In briefs submitted to the NLRB last week in a case involving the attempted unionization of adjunct instructors at Pacific Lutheran University, in Tacoma, Wash., the AAUP and AFL-CIO both argue that changes in the higher-education landscape over recent decades have left most colleges’ faculties with little say over their institutions’ affairs.

The AAUP’s brief urges the NLRB, in deciding whether faculty members at a college are managerial employees, to consider factors such as the extent to which the college’s administration is hierarchical, how much the administration consults with the faculty, how much weight the administration gives faculty recommendations, whether the administration and faculty appear to have conflicting interests and loyalties, and the extent to which the administration makes academic decisions based on market-based considerations or a desire to generate revenue.

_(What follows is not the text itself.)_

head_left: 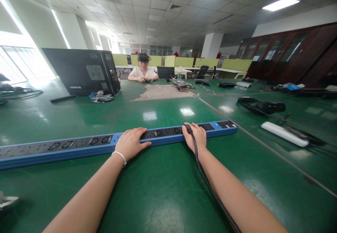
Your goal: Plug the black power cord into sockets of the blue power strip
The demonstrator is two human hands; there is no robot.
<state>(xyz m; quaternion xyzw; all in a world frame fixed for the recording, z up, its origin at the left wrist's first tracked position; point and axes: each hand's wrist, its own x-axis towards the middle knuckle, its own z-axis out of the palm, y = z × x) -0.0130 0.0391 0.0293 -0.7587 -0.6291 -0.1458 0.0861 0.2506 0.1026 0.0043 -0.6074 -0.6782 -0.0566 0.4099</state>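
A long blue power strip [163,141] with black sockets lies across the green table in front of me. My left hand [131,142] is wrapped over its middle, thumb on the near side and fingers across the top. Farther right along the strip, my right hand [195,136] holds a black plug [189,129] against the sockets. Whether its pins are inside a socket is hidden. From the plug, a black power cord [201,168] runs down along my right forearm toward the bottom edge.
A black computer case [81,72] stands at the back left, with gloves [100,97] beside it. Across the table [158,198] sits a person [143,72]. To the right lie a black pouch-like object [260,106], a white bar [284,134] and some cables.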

On the other side of the issue, the American Council on Education has been joined by other associations that represent college administrations in challenging the idea that faculty power has eroded significantly since the U.S. Supreme Court weighed in on the unionization of private-college faculty members in a landmark 1980 decision, National Labor Relations Board v. Yeshiva University (444 U.S. 672). That ruling has stifled efforts to unionize the faculties of private colleges because it held that faculty members with substantial roles in the management of their institution were ineligible for the collective-bargaining rights available to other college employees.

Questioning the Board’s Reach

The council’s brief criticizes the NLRB for even raising questions related to the management power of faculty members. It notes that the board raised many of the same questions in 2012 in another case still pending before it, involving the unionization of faculty members at Point Park University, in Pittsburgh. In both the Pacific Lutheran and Point Park cases, the council’s brief argues, the federal labor board is “improperly reaching outside” the issues presented by the case records to consider a range of questions related to the board’s application of Yeshiva.

Many of the briefs submitted to the NLRB in the Pacific Lutheran case and posted online as of Friday, the deadline for their submission, echo the briefs submitted in connection with the Point Park case. Any NLRB decision significantly expanding how the board defines its authority over private colleges almost certainly will be challenged in federal courts.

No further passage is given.